Image search with selective match kernels: aggregation across single and multiple images

Participants : Hervé Jégou, Giorgos Tolias.

In collaboration with Yannis Avrithis (National Technical University of Athens, Greece)

Our work [9] considers a family of metrics to compare images based on their local descriptors. It encompasses the VLAD descriptor and matching techniques such as Hamming Embedding. Making the bridge between these approaches leads us to propose a match kernel that takes the best of existing techniques by combining an aggregation procedure with a selective match kernel. The representation underpinning this kernel is approximated, providing a large scale image search both precise and scalable, as shown by our experiments on several benchmarks. We show that the same aggregation procedure, originally applied per image, can effectively operate on groups of similar features found across multiple images. This method implicitly performs feature set augmentation, while enjoying savings in memory requirements at the same time. Finally, the proposed method is shown effective for place recognition, outperforming state of the art methods on a large scale landmark recognition benchmark.

Early burst detection for memory-efficient image retrieval

Participant : Hervé Jégou.

In collaboration with Miajing Shi, visiting Ph. D. student from Pekin University, and Yannis Avrithis (National Technical University of Athens, Greece)
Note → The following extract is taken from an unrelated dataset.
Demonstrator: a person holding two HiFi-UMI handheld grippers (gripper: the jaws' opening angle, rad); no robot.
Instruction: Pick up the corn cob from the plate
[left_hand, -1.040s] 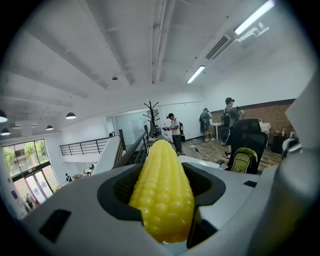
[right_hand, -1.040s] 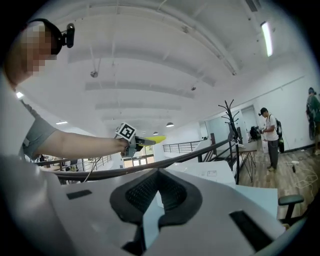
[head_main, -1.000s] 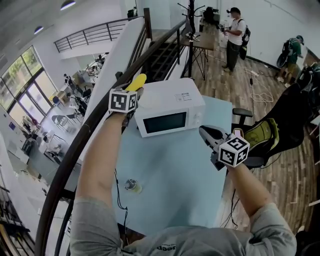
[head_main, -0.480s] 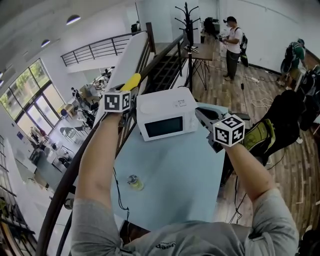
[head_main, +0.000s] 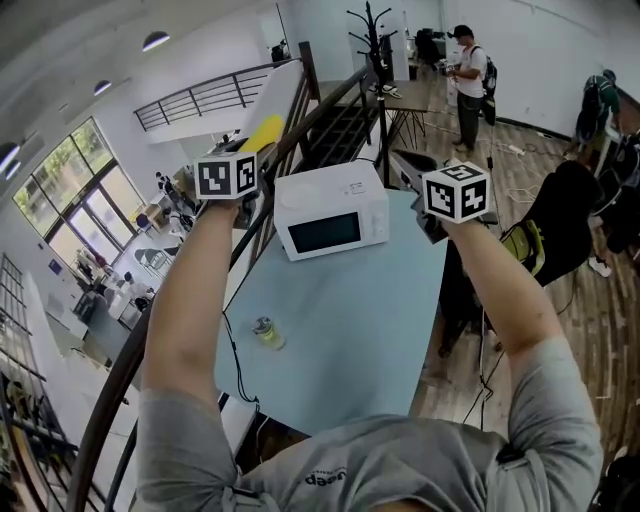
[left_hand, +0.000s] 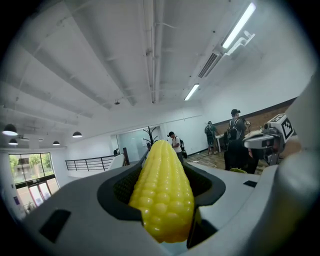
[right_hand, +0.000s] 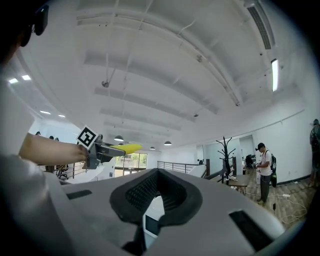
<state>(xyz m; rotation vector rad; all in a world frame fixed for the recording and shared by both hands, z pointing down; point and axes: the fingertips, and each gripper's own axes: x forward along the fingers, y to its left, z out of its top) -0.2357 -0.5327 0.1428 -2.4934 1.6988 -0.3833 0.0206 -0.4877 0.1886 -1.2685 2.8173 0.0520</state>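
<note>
The yellow corn cob (left_hand: 162, 192) sits lengthwise between the jaws of my left gripper (left_hand: 162, 165), which is shut on it. In the head view that gripper (head_main: 258, 150) is raised high at the left, above the railing, and the corn cob (head_main: 262, 132) sticks out past it. My right gripper (head_main: 405, 165) is raised at the right, above the microwave's right end, with nothing in it. In the right gripper view its jaws (right_hand: 157, 187) stand together, and the left gripper (right_hand: 107, 150) with the corn cob (right_hand: 127, 148) shows far off. A pale plate (head_main: 297, 190) seems to lie on the microwave's top.
A white microwave (head_main: 330, 210) stands at the far end of the light blue table (head_main: 340, 330). A small can (head_main: 266, 332) sits near the table's left edge. A dark stair railing (head_main: 200, 290) runs along the left. People stand at the back right, and a chair (head_main: 520, 250) is at the right.
Both grippers have risen well above the table. The left one carried the corn cob up and away from the microwave top. The right one climbed from beside the table edge.
</note>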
Recent works show that image comparison based on local descriptors is corrupted by visual bursts, which tend to dominate the image similarity. The existing strategies, like power-law normalization, improve the results by discounting the contribution of visual bursts to the image similarity. We proposed to explicitly detect the visual bursts in an image at an early stage. We compare several detection strategies jointly taking into account feature similarity and geometrical quantities. The bursty groups are merged into meta-features, which are used as input to state-of-the-art image search systems such as VLAD or the selective match kernel. Then, we show the interest of using this strategy in an asymmetrical manner, with only the database features being aggregated but not those of the query. Extensive experiments performed on public benchmarks for visual retrieval show the benefits of our method, which achieves performance on par with the state of the art but with a significantly reduced complexity, thanks to the lower number of features fed to the indexing system [40] , [44] .
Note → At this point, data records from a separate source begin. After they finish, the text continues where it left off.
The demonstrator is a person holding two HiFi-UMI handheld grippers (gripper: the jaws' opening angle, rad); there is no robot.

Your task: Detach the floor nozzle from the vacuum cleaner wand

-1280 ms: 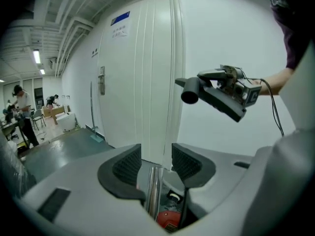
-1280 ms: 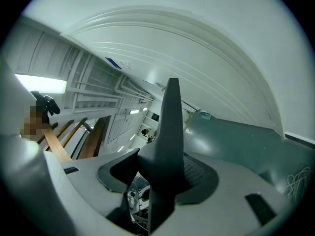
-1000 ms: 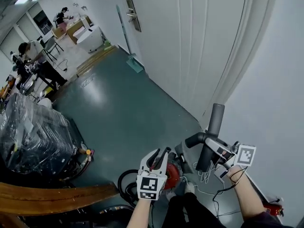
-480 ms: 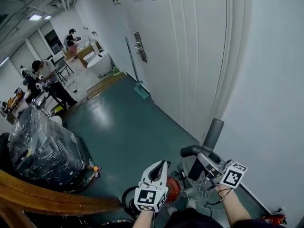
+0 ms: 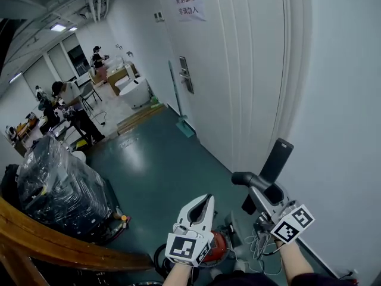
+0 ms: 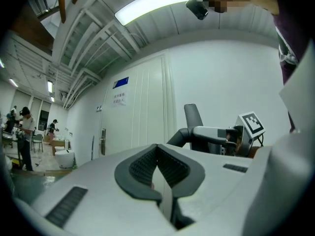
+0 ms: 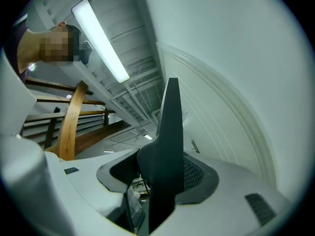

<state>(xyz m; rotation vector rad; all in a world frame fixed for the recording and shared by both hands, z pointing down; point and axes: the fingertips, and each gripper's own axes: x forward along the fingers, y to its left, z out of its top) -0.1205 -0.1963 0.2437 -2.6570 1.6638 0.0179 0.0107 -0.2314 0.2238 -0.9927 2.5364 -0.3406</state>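
Grippers: two in frame, one marker cube (image 5: pixel 184 248) on each. Left gripper (image 5: pixel 201 204) has its jaws pressed together with nothing between the pads, and it points out over the green floor (image 5: pixel 155 159). Right gripper (image 5: pixel 262 190) is clamped on one dark grey floor nozzle (image 5: pixel 275 158); the right gripper view shows a ribbed pad on either side of the dark body. Nozzle is off the ground, roughly upright, in front of the white wall (image 5: pixel 339 100) just right of the door (image 5: pixel 238 70). Its one bent neck sticks out to the left. Low down between the two grippers: one red vacuum body (image 5: pixel 217 246) on the floor, one black hose (image 5: pixel 159 256) looped beside it, one white cable tangle (image 5: pixel 257 238) near the wall. Door carries one paper sign (image 5: pixel 189 6) and one handle plate (image 5: pixel 186 75); one long-handled dustpan (image 5: pixel 183 124) leans just beside it. Left side: one plastic-wrapped bundle (image 5: pixel 56 186), one wooden rail (image 5: pixel 65 249) across the corner. Far room: two people (image 5: pixel 66 100) clearly visible, anything beyond that too small to count.
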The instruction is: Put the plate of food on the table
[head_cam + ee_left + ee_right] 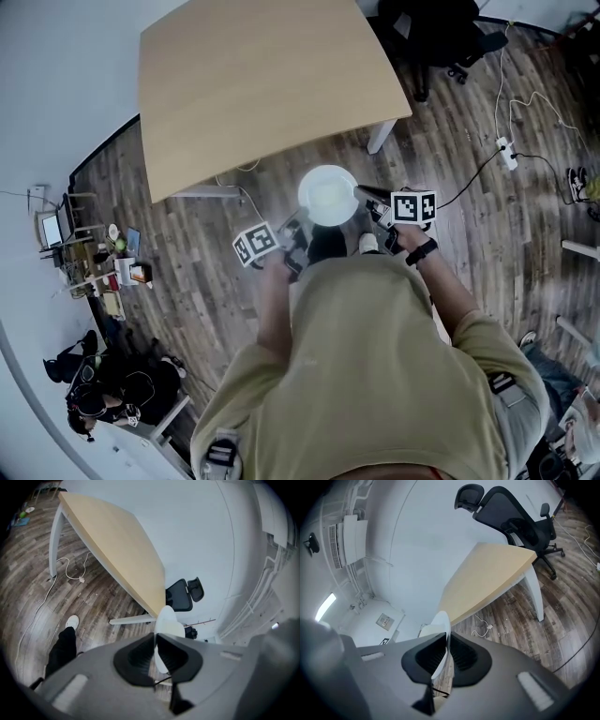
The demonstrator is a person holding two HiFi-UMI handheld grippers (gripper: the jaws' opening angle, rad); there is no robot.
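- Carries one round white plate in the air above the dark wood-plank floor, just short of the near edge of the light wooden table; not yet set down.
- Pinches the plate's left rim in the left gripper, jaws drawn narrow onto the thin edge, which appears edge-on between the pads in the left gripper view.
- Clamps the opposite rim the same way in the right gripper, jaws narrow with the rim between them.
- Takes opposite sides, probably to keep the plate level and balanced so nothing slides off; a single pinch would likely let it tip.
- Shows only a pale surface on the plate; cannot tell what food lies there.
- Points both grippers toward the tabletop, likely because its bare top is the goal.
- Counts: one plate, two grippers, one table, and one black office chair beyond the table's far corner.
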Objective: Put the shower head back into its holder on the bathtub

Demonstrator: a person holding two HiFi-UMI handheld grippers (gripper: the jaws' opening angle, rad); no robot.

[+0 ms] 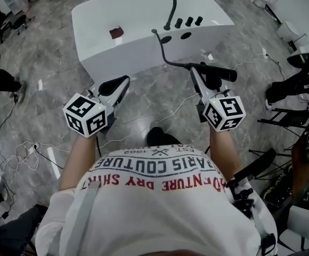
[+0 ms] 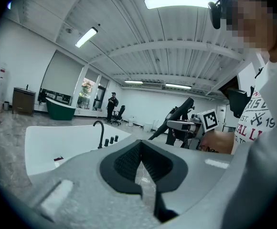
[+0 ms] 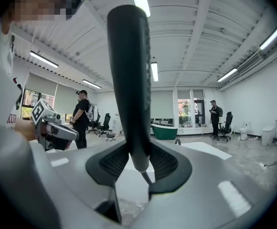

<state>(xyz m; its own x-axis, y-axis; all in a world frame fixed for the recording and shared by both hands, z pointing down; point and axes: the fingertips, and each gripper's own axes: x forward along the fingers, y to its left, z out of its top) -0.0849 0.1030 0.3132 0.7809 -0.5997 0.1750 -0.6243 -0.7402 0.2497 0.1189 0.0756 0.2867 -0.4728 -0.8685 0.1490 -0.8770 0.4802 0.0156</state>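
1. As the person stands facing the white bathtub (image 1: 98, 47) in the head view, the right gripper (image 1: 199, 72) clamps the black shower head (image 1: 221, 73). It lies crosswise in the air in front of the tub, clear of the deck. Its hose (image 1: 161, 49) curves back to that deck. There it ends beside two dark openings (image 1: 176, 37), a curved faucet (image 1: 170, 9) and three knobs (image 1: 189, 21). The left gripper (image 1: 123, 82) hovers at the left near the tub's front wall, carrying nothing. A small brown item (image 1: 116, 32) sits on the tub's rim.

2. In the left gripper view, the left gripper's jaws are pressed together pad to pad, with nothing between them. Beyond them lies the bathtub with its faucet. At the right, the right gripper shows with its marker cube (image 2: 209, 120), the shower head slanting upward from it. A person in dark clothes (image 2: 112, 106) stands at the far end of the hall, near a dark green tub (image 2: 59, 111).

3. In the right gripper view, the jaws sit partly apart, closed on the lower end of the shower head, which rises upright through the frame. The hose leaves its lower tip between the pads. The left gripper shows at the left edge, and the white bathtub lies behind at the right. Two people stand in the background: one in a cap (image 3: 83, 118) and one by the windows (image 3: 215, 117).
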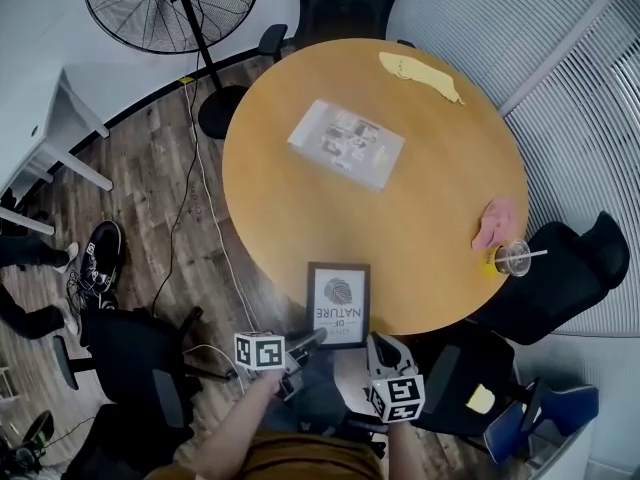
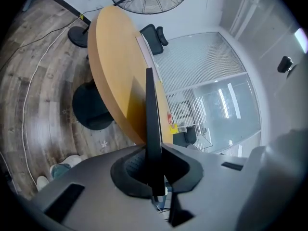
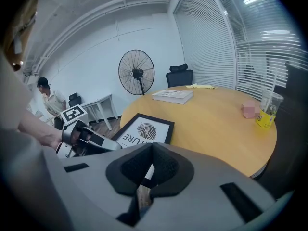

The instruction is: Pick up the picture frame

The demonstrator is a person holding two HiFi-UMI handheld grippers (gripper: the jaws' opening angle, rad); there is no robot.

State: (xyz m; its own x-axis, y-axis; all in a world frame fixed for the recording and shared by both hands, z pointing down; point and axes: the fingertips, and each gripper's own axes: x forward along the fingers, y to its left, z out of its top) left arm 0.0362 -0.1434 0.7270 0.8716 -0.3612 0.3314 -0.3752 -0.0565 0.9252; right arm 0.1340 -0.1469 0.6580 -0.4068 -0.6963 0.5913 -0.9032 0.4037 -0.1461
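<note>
cut off: fan (image 1: 170, 13) top; hidden: picture frame (image 1: 338, 303) near-left corner; too small: book (image 1: 346, 143) cover print

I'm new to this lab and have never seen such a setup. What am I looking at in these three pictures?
No robot here: a person holds a gripper in each hand. One picture comes from a camera on the person's head, looking down; the other two cameras ride on the grippers, looking along their jaws. On the round table are a picture frame, a book, a yellow item, something pink and a cup with a straw. The left gripper is shut on the picture frame's near edge. The right gripper sits beside it, jaws together, holding nothing.
</note>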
Biomedical information retrieval

Participants : Vincent Claveau, Ewa Kijak.

In collaboration with N. Grabar (STL), T. Hamon (LIMSI), and S. Le Maguer (Univ. Saarland).
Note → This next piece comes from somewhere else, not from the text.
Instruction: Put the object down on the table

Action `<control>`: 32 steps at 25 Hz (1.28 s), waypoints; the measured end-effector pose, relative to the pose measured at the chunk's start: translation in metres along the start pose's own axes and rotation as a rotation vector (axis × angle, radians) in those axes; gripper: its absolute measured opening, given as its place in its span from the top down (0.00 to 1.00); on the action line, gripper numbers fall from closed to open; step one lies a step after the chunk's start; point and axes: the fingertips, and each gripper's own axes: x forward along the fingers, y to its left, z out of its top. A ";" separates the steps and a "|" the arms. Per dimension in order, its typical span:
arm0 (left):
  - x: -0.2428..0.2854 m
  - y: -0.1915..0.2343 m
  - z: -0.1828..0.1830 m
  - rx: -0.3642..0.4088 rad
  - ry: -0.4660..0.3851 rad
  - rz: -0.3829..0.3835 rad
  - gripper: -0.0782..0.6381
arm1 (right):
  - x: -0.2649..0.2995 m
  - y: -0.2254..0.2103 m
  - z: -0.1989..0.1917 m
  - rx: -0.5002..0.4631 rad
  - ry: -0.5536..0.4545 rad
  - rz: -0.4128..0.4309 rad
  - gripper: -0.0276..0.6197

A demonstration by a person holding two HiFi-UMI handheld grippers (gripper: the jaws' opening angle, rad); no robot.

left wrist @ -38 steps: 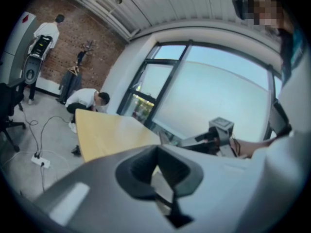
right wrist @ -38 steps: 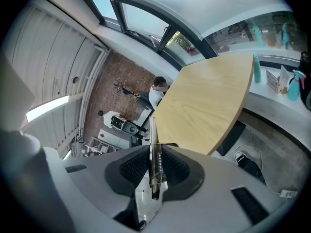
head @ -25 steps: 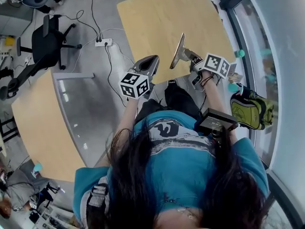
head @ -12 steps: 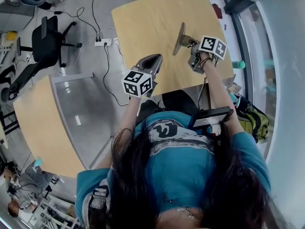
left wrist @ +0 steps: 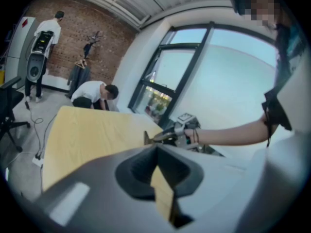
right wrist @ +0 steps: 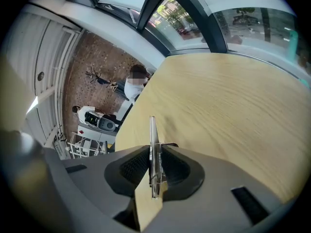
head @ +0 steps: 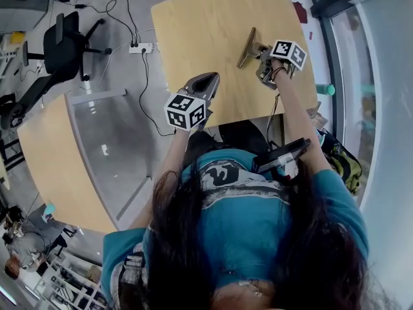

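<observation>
A thin metal tool with a small spring (right wrist: 152,140) stands on edge between the pads of my right gripper (right wrist: 153,153), which is shut on it. In the head view the tool (head: 247,47) hangs over the right half of the light wooden table (head: 206,24), with the right gripper (head: 259,51) just behind it. Whether the tool touches the tabletop I cannot tell. The left gripper view shows this tool (left wrist: 148,138) from the side. My left gripper (head: 201,86) hovers at the table's near left edge, shut with nothing in it; its jaws (left wrist: 156,152) meet.
A second wooden table (head: 51,166) stands to the left across a strip of grey floor. An office chair (head: 61,53), a power strip (head: 143,47) and cables lie beyond. A backpack (head: 342,163) sits by the window at the right. People (left wrist: 92,93) stand far off.
My right gripper has carried the metal tool farther out over the table, away from the person. The left gripper has hardly moved.
</observation>
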 end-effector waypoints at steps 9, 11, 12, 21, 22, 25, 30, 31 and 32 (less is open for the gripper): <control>-0.004 0.001 0.000 -0.002 0.004 0.010 0.89 | 0.010 -0.021 -0.005 0.095 0.015 -0.009 0.83; -0.005 0.002 0.000 -0.001 0.004 0.012 0.89 | 0.011 -0.021 -0.006 0.128 0.013 0.007 0.83; -0.006 0.002 0.000 0.000 0.005 0.012 0.89 | 0.012 -0.020 -0.006 0.139 0.014 0.016 0.83; -0.018 0.005 0.001 0.007 0.003 -0.001 0.89 | -0.005 -0.007 -0.006 0.155 -0.022 0.051 0.74; -0.020 0.004 0.001 0.008 0.003 -0.005 0.89 | -0.009 -0.007 -0.008 0.154 -0.029 0.048 0.74; -0.025 0.002 0.000 0.014 0.004 -0.014 0.89 | -0.024 -0.002 -0.015 0.146 -0.047 0.057 0.74; -0.042 -0.004 -0.006 0.029 0.001 -0.037 0.89 | -0.053 0.019 -0.032 0.145 -0.098 0.124 0.74; -0.047 -0.005 -0.009 0.032 0.000 -0.040 0.89 | -0.058 0.027 -0.039 0.138 -0.102 0.143 0.74; -0.053 -0.004 -0.011 0.034 0.000 -0.042 0.89 | -0.063 0.037 -0.047 0.127 -0.103 0.165 0.74</control>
The right of patients to access their clinical health record is granted by the code of Santé Publique. Yet, this piece of content remains difficult to understand. We propose different IR experiments in which we use queries defined by patients in order to find relevant documents [3] , [16] . We use the Indri search engine, based on statistical language modeling, as well as semantic resources. More precisely, our approaches are chiefly based on the terminological variation (e.g., synonyms, abbreviations) to link between expert and patient languages. Various combinations of resources and Indri settings are explored, mostly based on query expansion.